Моё лицо горело, когда я услышал, как они выкрикивают его имя.
— Моя кожа… — произнёс он, только сейчас сообразив, что его кожа была гораздо более светлой, чем у Н’бела.
— Ха! Пепел Игнеи. Пещерный житель меньше видит ноктюрнского солнца, — Н’бел выглядел озабоченным, — Дак’ир, ты уверен, что с тобой всё в порядке?
— Слегка дезориентирован. Что стало с призраками?
Н’бел задумался.
— Ушли, — он показал рукой на равнину, где собрались несколько воинов. Один из них был облачён в одеяния из чешуи с маской скалящегося ящера. Он размахивал изогнутым посохом, увешанным кривыми острыми клыками и отсечёнными хвостами ящериц. Его мускулистый торс был защищён нагрудником из костей крупных рептилий. Остальные, не отрываясь, смотрели, как он поднимал пригоршню пепла, пробовал его, нюхал, высыпал обратно, а потом повторял всю процедуру заново.
— Но шаман найдёт их след, — добавил он сурово, — Земля никогда не лжёт.
На Ноктюрне земляи её народ были единым целым. Планета была суровой хозяйкой, мир, исполненный огня, способного разрушить всё и вся и погубить бессчётное количество жизней. Во время Сезона Испытаний планета трещит и ломается, проливая свою кровь и лавовые слёзы, угрожающие поглотить своим пламенем всё живое, цепляющееся за её скалистую шкуру. Но земля давала с такой же щедростью, с какой брала. Всё было заключено в большой круговорот рождения, смерти и перерождения. Огненная мать, переменчивая Ноктюрн, забирала тебя назад, прижимая к своему сердцу и груди. Жизнь заканчивалась в огне; и в огне же зарождалась.

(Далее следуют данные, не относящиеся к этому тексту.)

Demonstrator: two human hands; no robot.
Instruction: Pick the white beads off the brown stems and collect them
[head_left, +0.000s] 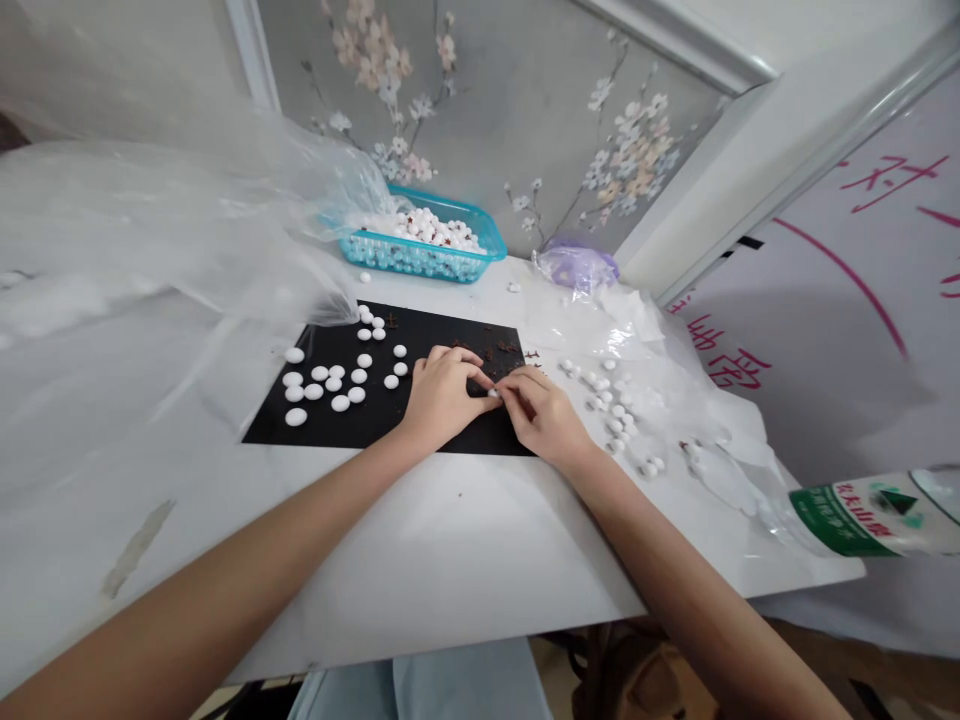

Возрождение было обычной стороной племенной культуры Прометейской Веры. Ничто, родившееся и умершее на Ноктюрне, не пропадало по-настоящему. Оно простоменялось, перерождаясь во что-то новое.
Я «ещё»? Я переродился в незнакомом теле? Мои кости были как железо, моя кожа — как сталь. Я был неуязвим. А теперь… теперь… только обжигание.
Связь шамана с землёй была сильна, безусловно сильнее, чем у любого из окружавших его воинов. Хлопья пепла, тлеющие кратеры, даже песчинки земли — все они разговаривали с ним на только одному ему понятном языке.
Дак’ир ехал в длинной колонне воинов племени, сидевших верхом на заврохах.
Покрытые чешуёй, быкоподобные заврохи были известны своей медлительностью и спокойным нравом. Однако они были сильными и выносливыми, с толстой шкурой и могли перевозить тяжёлые грузы на очень большие расстояния. Мигрирующие племена пепельных кочевников, сторонящиеся Пристанищ, пересекали Шлаковую пустыню на их широких спинах.
Я парил в небесах на крыльях грома…
В кроваво-красном небе кружили дактилиды. Крылатые ящеры и шёпот земли привели шамана к ржаво-красному с серыми прожилками горному хребту. Вереница заврохов начала медленно подниматься по склону, и на вершине цвета запёкшейся крови они нашли остальных сумеречных призраков. Вопивших, кричавших и смеявшихся своими пустыми голосами, устроив настоящую какофонию. Тяжёлая и гнетущая атмосфера висела над всеми наездниками.
Дак’ир не мог вспомнить путешествия, хотя и помнил дригнирра, смотревшего за ним из темноты пещер или с вершин вулканических холмов. Тот не отставал — ни проводник, ни хищник, а просто наблюдатель, которого мог видеть только он. Казалось, что взор ящерицы жёг самую его душу, вырывая сокровенные секреты его разума.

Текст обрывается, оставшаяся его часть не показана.